■ DIRECTIONS FOR THIS TASK: Locate each line below that includes "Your" and reproduce it.
____
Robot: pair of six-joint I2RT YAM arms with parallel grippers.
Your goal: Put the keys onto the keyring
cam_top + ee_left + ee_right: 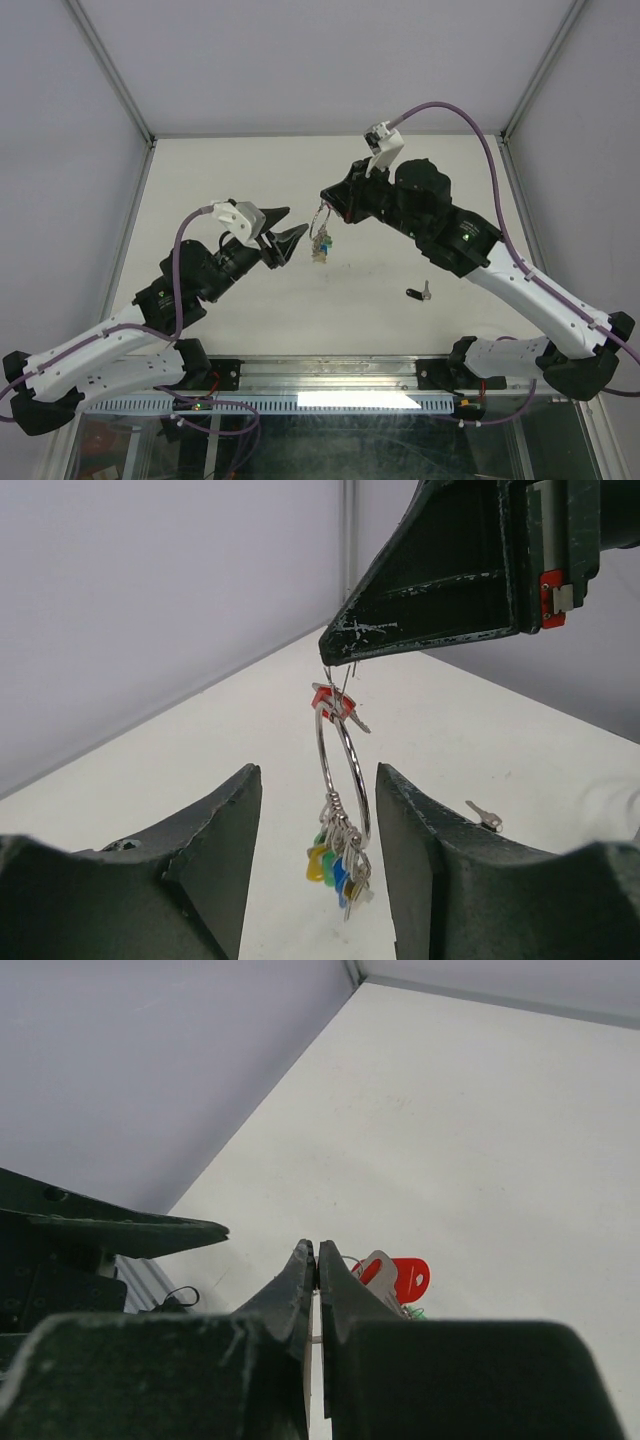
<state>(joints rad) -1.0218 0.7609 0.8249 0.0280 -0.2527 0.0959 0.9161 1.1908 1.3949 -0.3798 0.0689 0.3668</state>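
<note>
Left wrist, left gripper (318, 772): two dark fingers fill the bottom of the view, standing apart and gripping nothing.
Left wrist, keyring (321, 750): hangs upright in the air just beyond that gap, above the white table (500, 740); a bunch of blue, yellow and green tags (335, 865) sits at its lowest point.
Left wrist, right gripper (338, 648): its closed tip pinches the thin wire at the ring's top.
Left wrist, red tag (330, 702): just under that tip, at the top of the ring.
Left wrist, loose key (485, 815): flat on the table, well apart to the right.
Right wrist, right gripper: jaws pressed together, red tag just beyond them.
Top, both grippers: raised over mid-table, tips near but apart, keyring dangling between.
Top, loose key: black-tagged, beside the right arm.
</note>
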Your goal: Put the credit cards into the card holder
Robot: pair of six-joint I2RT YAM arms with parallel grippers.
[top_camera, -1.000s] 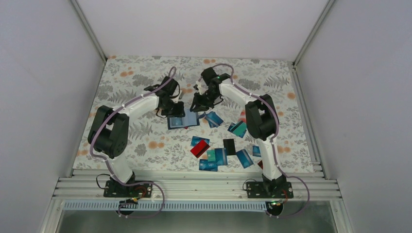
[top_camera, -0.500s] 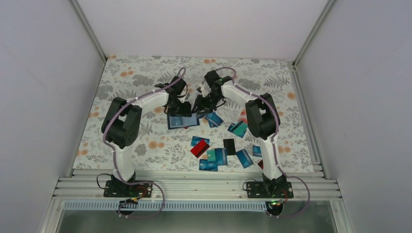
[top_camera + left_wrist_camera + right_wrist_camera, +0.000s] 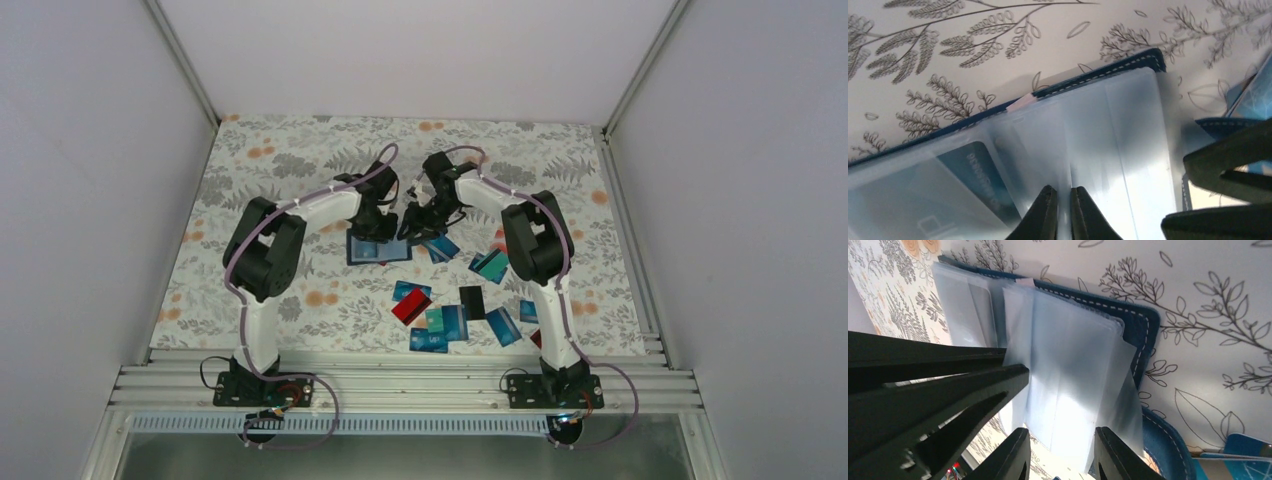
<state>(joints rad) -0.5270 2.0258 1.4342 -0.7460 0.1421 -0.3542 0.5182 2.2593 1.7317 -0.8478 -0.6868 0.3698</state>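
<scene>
The card holder (image 3: 378, 249) lies open on the floral cloth, navy cover down and clear sleeves up. My left gripper (image 3: 1064, 190) is shut on a raised clear sleeve (image 3: 1108, 130) of the holder. One blue card (image 3: 979, 175) sits inside a sleeve to its left. My right gripper (image 3: 1062, 435) stands open just beside it, its fingers (image 3: 1015, 450) straddling the loose sleeves (image 3: 1073, 365) above the navy cover (image 3: 1143, 335). Both grippers meet over the holder, the left gripper (image 3: 384, 226) and the right gripper (image 3: 414, 222). Loose credit cards (image 3: 440, 328) lie nearer the arm bases.
Scattered on the cloth are a red card (image 3: 411, 308), a black card (image 3: 471, 301), teal cards (image 3: 490, 265) and a blue card (image 3: 440, 246) right beside the holder. White walls enclose the cloth; a metal rail (image 3: 400, 385) runs along the near edge.
My left arm has swung right and forward onto the holder, and its jaws have closed on a sleeve. The right gripper has opened a little and stayed over the holder.
</scene>
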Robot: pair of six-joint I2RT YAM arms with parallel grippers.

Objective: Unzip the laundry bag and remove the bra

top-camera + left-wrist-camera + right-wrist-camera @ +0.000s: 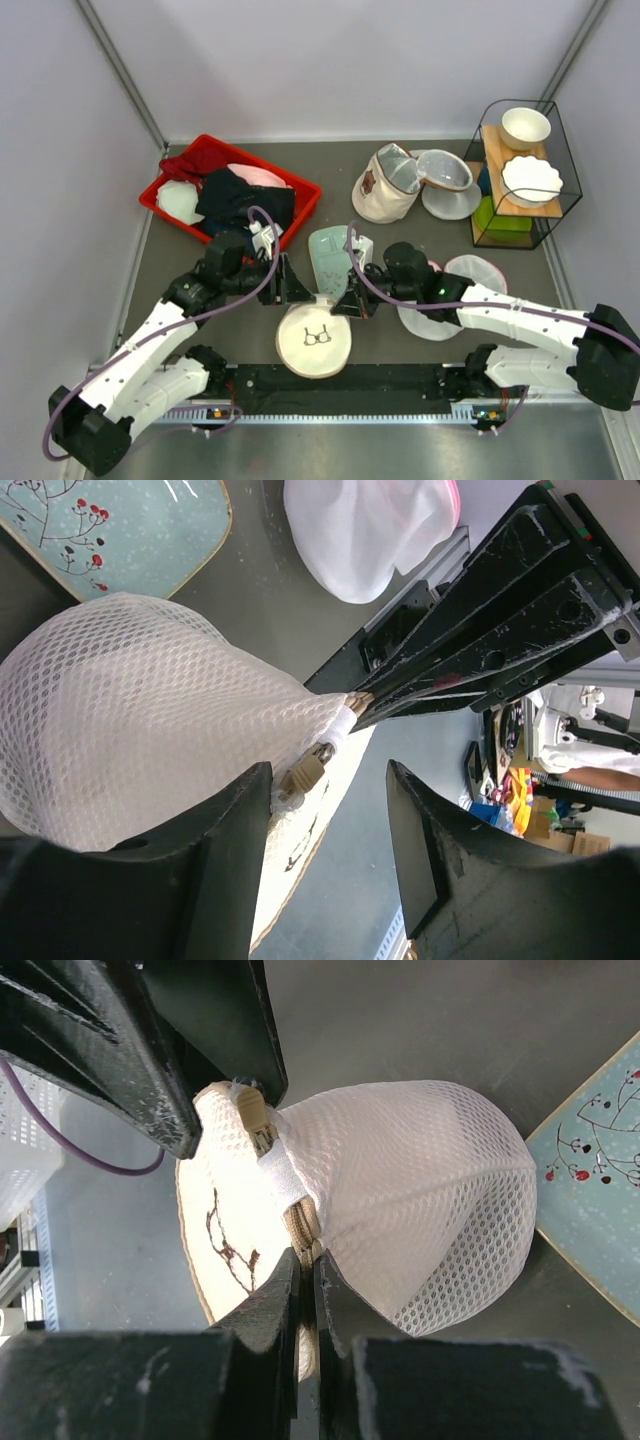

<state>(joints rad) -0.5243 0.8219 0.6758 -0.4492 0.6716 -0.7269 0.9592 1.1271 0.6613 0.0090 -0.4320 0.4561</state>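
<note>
The cream-white drum-shaped laundry bag (313,340) lies near the front edge, its bra-icon face up. Its mesh side shows in the left wrist view (130,710) and the right wrist view (420,1180). My right gripper (307,1255) is shut on the bag's tan zipper seam; it sits at the bag's upper right (341,303). My left gripper (328,770) is open, its jaws wide apart. One finger touches the bag beside the tan zipper pull (305,772), at the bag's upper left (296,292). The zipper looks closed. The bra is hidden.
A red basket (300,190) with a black garment and pale bags stands back left. A teal tray (330,255) lies just behind the bag. A beige pouch (385,190), mesh bags (470,270) and a wire rack with bowls (520,170) are on the right.
</note>
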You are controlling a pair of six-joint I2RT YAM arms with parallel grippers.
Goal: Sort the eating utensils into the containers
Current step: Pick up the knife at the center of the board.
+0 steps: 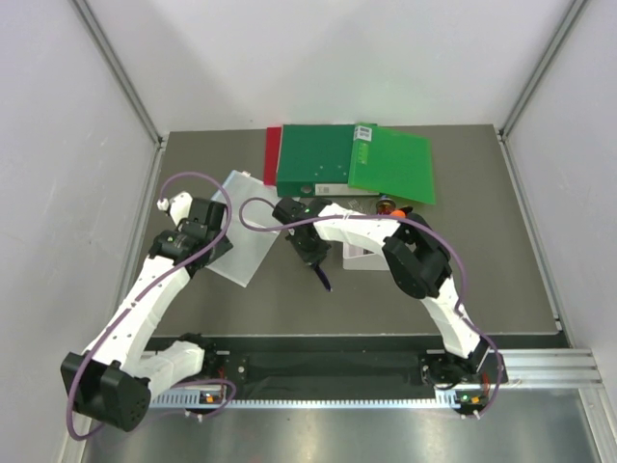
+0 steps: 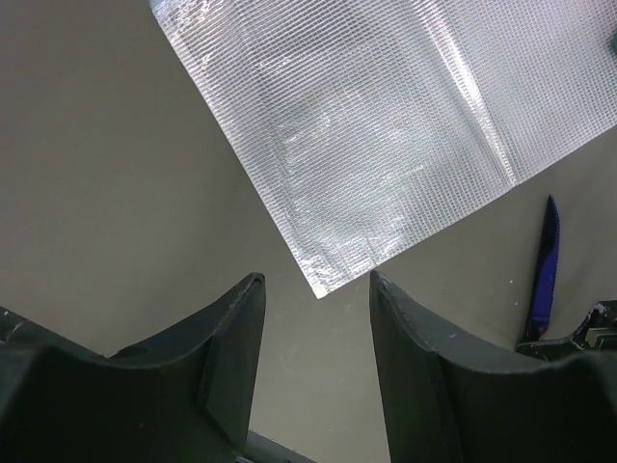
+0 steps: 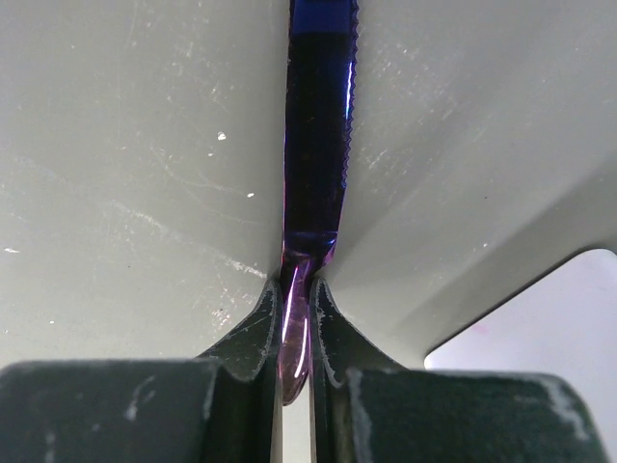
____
■ RESPONSE TO THE EXERCISE:
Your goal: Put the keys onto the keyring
Your goal: Put the credit cards into the card holder

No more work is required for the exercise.